BUG: stats.binned_statistic_dd binnumber is not usable #16195

rebelot · 2022-05-17T08:41:54Z

Describe your issue.

when using binned_statistic_dd one could be interested in getting the indexes/values of data points that fall in certain bins depending on the value of the computed statistic.

After computing the statistic, one could be tempted to use np.nonzero((hist >= x) & (hist < y)) paired with np.ravel_multi_index or other indexer functions and think that the returned indices should correspond, in principle, to binnumbers. Then, accessing your data is as easy as data[bs.binnumber == indices].

However, this is not the case. If you have (N, M) bins, It looks like binnumbers are counted as if there were 2 extra bins per data dimension, i.e. (N+2, M+2) despite the shape of statistc being (N, M).

So, in order to "fix" the mapping between binnumber and statistic indices, one should re-ravel binnumbers or their indices as if they were coming from a larger array and "shifted one diagonal element up/down".
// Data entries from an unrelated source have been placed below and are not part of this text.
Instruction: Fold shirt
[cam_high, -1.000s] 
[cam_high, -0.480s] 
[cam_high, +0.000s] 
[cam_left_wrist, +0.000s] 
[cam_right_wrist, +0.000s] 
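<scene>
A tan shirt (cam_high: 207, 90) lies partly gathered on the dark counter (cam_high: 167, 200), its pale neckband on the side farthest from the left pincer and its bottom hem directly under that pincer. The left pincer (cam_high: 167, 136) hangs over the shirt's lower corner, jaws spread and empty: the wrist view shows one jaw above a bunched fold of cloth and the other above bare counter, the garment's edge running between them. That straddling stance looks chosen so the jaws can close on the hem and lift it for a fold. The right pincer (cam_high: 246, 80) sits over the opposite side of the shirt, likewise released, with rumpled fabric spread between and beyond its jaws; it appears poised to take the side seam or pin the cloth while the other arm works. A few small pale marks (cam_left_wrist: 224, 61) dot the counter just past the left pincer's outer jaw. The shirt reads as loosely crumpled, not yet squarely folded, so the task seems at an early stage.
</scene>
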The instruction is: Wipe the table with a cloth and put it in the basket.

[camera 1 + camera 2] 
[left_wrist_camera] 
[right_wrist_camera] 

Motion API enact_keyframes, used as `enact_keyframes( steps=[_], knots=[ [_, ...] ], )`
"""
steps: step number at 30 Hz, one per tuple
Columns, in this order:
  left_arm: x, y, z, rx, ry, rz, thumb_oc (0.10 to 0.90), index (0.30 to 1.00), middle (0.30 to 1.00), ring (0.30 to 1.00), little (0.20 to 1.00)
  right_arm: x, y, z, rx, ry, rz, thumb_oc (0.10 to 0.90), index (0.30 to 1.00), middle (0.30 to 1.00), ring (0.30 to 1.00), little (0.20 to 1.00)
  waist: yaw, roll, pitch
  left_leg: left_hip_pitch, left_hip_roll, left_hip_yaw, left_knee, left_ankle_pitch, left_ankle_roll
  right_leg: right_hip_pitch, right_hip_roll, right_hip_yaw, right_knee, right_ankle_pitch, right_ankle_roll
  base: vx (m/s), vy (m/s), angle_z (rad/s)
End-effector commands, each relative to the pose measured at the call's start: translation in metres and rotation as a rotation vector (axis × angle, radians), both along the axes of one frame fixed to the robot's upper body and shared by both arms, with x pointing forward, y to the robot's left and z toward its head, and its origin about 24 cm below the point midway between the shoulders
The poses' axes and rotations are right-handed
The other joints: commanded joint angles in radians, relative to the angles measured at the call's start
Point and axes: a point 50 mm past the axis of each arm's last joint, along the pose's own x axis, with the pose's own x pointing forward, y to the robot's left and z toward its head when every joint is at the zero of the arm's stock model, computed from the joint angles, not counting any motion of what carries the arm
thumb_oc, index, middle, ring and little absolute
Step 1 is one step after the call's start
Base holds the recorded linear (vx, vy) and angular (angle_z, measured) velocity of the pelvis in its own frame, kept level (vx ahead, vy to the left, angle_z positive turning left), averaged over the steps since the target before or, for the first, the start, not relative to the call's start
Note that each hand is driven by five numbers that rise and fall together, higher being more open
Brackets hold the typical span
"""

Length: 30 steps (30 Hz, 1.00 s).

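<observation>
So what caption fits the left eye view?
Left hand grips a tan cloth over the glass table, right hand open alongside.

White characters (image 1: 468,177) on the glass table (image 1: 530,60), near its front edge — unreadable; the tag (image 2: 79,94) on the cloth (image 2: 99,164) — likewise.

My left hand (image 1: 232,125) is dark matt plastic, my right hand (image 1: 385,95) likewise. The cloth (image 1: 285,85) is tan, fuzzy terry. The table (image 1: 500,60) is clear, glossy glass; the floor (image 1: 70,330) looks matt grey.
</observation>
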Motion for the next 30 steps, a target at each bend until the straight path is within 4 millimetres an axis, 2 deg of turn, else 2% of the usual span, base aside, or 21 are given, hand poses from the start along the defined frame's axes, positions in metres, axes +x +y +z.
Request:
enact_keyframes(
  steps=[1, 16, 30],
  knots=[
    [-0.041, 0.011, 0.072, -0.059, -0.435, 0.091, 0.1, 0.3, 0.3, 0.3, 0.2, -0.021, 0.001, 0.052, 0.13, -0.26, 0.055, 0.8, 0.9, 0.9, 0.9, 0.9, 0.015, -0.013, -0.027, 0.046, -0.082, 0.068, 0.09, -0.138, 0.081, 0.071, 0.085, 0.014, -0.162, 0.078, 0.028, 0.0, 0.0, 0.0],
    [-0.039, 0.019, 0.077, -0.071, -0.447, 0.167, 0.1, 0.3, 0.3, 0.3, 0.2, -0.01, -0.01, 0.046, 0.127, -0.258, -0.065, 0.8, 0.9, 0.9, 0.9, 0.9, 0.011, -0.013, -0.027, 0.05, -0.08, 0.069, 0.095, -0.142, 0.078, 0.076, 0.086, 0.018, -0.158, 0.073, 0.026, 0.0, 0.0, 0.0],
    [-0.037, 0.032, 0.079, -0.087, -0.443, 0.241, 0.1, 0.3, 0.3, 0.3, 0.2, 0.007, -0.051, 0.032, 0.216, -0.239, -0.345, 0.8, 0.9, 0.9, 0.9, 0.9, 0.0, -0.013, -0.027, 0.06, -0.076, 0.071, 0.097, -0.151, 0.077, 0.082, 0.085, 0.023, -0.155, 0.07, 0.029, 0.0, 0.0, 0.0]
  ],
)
I guess this is needed internally when one wants to reuse previous results, however I think it would be better for binned_statistic_dd to encode/decode binnumbers so that they are are consistent with the "user's side" data shapes.

Reproducing Code Example

import matplotlib.pyplot as plt
import numpy as np
from scipy.stats import binned_statistic_dd

rng = np.random.default_rng(42)
n1, n2 = 10, 10
data = rng.normal(size=(100, 2))
stat = binned_statistic_dd(data, np.zeros(len(data)), statistic="count", bins=(n1, n2))
hist = stat.statistic
binnr = stat.binnumber

try:
    assert len(data[binnr == np.argmax(hist)]) == hist.max(), "this should not fail"
except AssertionError as e:
    print(e)

binnr_fix = []
for bn in binnr:
    i1, i2 = np.unravel_index(bn, (n1 + 2, n2 + 2))
    binnr_fix.append(np.ravel_multi_index((i1 - 1, i2 - 1), np.array(hist.shape)))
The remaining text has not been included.